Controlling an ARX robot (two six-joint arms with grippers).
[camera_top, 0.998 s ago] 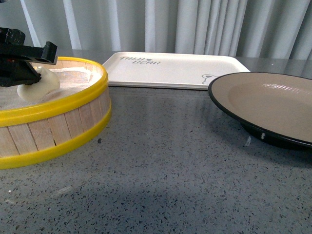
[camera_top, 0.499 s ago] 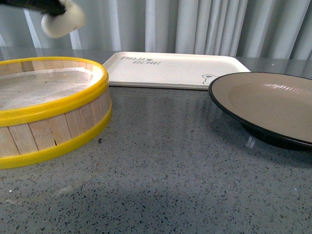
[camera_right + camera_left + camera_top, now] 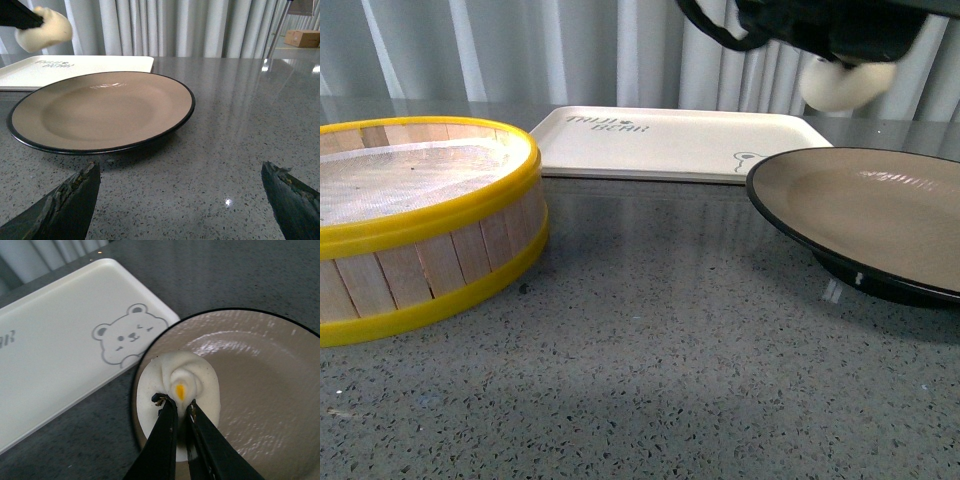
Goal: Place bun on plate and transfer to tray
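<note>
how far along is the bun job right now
Done: the bun is pinched in the left claw, in the air. In hand: it hangs over the edge of the plate nearest the tray, not yet set down. Left: release the bun on the plate, then carry the plate onto the tray.

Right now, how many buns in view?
1. The bun hangs pinched in the left gripper above the rim of the plate. None shows in the steamer basket, though its wall hides some floor.
</note>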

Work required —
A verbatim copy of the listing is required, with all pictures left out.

Response for this exercise —
Controlling an ARX robot (two six-joint arms with grippers).
[camera_top, 0.998 s ago] 
[camera_top, 0.499 s ago] 
[camera_right + camera_left + camera_top, now] 
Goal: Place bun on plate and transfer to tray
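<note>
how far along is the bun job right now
Done: the bun is pinched in the left claw, in the air. In hand: it hangs over the edge of the plate nearest the tray, not yet set down. Left: release the bun on the plate, then carry the plate onto the tray.

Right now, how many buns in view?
1. The bun hangs pinched in the left gripper above the rim of the plate. None shows in the steamer basket, though its wall hides some floor.
</note>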

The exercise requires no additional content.